(Stored records)
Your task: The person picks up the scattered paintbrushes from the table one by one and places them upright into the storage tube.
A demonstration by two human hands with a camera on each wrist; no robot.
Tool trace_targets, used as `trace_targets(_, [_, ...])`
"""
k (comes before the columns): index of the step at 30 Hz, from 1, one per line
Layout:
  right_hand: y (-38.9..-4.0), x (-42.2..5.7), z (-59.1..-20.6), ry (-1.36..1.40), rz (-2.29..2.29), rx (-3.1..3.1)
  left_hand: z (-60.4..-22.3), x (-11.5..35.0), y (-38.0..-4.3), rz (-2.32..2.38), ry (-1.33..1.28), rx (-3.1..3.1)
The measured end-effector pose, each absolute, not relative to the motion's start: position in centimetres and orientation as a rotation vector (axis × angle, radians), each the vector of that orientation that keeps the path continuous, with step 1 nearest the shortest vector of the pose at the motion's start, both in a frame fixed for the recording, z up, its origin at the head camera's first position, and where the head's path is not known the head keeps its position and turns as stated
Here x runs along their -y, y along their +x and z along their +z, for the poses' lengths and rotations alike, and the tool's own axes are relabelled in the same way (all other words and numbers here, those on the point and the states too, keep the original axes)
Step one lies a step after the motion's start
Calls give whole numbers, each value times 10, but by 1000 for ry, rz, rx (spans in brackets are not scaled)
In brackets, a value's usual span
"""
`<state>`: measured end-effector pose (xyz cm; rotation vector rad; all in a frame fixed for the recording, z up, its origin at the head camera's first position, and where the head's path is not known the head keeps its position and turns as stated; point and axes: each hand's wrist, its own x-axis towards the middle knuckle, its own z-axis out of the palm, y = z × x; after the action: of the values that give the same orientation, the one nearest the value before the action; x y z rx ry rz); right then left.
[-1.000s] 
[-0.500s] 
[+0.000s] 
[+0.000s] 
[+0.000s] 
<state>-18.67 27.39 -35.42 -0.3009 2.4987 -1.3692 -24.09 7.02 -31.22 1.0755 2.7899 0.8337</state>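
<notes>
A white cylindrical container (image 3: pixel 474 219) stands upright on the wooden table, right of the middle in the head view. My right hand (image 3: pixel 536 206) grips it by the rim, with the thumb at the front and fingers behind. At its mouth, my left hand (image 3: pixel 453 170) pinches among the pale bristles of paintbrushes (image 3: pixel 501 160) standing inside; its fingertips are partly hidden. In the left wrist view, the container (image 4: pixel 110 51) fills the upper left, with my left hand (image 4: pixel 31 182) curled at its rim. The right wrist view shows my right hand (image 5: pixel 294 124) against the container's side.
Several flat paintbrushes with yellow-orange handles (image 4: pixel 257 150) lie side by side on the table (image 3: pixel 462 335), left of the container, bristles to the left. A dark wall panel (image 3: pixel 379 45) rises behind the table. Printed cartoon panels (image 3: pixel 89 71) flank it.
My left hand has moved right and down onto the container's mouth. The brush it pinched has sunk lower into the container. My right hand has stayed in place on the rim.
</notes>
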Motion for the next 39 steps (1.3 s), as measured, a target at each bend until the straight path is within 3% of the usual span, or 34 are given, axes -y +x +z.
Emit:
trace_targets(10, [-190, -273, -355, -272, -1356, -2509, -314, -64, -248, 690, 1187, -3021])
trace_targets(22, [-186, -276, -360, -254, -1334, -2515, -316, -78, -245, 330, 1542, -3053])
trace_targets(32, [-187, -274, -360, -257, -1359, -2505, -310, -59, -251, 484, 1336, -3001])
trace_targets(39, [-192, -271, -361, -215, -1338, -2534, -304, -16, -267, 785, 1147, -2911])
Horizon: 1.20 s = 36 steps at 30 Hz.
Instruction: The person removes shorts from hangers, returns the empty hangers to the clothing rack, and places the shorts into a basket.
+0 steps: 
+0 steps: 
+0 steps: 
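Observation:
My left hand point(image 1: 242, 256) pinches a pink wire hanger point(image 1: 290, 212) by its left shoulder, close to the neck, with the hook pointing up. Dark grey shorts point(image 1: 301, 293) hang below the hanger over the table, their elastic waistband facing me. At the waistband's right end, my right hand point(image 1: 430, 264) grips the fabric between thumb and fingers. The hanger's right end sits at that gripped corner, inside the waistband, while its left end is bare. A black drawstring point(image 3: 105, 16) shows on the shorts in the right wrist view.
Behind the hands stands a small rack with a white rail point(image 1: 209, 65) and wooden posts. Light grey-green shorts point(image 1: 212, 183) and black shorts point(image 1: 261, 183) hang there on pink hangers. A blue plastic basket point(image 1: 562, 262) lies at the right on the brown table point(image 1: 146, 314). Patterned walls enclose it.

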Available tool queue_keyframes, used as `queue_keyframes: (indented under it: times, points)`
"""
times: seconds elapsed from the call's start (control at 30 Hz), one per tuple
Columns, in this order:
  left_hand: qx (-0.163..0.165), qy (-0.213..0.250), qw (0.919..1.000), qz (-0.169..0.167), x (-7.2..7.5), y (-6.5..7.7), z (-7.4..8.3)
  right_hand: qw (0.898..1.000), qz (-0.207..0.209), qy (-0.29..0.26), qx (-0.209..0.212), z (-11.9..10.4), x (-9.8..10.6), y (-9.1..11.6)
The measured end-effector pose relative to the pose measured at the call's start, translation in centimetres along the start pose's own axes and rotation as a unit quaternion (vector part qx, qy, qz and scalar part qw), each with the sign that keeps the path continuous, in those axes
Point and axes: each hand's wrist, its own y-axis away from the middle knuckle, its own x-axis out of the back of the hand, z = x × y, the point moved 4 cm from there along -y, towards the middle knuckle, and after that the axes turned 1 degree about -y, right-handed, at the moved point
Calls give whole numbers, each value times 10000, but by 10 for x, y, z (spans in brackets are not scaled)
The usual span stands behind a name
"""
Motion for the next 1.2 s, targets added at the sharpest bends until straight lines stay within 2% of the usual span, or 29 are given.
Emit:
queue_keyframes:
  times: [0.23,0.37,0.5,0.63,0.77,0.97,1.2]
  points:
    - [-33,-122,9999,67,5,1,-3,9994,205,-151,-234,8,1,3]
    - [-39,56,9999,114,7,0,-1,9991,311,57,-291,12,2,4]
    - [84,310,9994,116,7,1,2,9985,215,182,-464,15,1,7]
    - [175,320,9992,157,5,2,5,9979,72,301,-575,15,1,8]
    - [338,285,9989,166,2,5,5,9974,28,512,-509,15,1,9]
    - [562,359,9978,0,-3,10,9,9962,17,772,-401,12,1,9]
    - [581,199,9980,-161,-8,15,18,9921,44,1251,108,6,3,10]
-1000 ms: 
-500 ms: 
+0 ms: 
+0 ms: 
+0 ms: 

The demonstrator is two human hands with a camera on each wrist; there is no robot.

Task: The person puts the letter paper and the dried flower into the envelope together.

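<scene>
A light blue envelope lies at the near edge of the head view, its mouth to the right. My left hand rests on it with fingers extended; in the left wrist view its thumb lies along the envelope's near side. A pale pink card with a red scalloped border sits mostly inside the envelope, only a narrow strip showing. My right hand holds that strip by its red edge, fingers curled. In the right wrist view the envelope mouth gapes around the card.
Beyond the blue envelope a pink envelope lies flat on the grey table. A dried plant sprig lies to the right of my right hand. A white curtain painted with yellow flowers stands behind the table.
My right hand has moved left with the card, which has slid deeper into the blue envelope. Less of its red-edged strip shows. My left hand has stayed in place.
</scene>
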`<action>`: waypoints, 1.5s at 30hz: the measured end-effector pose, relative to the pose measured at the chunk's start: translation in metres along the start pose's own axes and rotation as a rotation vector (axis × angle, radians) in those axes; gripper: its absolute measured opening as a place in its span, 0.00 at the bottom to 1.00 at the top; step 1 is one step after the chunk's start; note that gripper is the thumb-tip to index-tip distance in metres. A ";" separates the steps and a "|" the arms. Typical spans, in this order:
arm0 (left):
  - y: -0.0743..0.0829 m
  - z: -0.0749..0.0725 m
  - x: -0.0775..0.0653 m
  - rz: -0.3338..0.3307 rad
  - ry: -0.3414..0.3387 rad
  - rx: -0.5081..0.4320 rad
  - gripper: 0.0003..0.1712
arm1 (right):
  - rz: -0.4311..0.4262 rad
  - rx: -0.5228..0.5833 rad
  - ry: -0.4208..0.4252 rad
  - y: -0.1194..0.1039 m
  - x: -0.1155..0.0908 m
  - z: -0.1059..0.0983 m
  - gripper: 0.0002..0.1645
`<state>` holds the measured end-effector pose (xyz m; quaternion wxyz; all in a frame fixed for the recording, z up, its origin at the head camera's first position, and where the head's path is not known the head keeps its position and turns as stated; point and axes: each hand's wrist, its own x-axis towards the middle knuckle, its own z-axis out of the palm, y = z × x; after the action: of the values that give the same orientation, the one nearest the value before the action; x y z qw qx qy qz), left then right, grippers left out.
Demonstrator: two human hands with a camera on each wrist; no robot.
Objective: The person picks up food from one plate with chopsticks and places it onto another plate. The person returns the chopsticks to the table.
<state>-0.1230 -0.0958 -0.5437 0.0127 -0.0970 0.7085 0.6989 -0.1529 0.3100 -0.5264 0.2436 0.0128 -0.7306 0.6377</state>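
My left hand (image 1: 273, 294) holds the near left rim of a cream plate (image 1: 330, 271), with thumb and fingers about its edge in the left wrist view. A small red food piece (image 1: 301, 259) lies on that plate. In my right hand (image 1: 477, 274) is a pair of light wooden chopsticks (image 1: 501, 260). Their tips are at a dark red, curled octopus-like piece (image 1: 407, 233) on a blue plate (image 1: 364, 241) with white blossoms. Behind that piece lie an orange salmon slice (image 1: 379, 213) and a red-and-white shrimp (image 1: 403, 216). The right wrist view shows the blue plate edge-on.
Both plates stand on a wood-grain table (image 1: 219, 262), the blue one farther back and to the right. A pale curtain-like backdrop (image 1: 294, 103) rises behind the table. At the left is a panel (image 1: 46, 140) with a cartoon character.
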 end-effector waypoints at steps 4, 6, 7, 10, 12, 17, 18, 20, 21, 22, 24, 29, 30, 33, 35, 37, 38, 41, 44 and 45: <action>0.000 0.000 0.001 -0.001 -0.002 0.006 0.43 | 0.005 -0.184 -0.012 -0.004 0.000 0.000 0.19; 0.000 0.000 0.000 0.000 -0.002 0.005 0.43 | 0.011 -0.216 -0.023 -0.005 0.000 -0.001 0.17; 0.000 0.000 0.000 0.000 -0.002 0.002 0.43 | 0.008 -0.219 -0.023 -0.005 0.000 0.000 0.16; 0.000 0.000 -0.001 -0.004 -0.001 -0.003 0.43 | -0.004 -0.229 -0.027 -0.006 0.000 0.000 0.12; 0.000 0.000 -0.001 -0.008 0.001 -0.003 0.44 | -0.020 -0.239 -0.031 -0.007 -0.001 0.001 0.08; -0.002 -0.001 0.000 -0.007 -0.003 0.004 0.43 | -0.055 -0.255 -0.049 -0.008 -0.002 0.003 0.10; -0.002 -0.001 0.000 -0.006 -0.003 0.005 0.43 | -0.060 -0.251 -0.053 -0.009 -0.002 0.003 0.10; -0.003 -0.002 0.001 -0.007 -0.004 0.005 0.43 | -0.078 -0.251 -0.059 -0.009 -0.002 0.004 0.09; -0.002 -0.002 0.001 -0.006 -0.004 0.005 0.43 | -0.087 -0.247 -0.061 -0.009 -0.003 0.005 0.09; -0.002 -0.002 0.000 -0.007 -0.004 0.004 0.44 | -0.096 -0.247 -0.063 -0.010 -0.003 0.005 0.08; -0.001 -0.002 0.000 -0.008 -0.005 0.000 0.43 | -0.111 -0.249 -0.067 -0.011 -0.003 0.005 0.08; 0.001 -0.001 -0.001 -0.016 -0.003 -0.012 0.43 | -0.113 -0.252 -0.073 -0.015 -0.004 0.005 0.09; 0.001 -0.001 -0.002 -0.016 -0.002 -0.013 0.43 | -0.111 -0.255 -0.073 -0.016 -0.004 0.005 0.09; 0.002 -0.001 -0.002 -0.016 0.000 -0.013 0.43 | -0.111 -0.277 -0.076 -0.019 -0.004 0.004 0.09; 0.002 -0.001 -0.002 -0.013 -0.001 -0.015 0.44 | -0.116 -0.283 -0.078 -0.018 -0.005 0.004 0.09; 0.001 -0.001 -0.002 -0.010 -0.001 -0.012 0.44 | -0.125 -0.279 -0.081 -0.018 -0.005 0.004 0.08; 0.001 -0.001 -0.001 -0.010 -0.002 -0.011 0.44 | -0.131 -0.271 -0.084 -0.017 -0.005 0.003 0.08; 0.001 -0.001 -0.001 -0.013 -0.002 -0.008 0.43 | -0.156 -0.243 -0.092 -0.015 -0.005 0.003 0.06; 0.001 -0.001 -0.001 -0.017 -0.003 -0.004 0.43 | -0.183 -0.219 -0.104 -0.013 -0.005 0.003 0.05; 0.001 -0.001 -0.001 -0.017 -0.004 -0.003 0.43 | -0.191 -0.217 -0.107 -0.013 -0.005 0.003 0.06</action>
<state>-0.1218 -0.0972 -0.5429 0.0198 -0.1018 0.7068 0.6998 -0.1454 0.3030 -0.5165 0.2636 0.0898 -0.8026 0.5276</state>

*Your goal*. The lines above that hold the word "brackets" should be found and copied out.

*Written answer*.
Calls give whole numbers, each value times 10, but by 1000 for ry, rz, rx (spans in brackets are not scaled)
In brackets, a value's usual span
Calls give whole numbers, each value times 10000, but by 10 for x, y, z (spans in brackets are not scaled)

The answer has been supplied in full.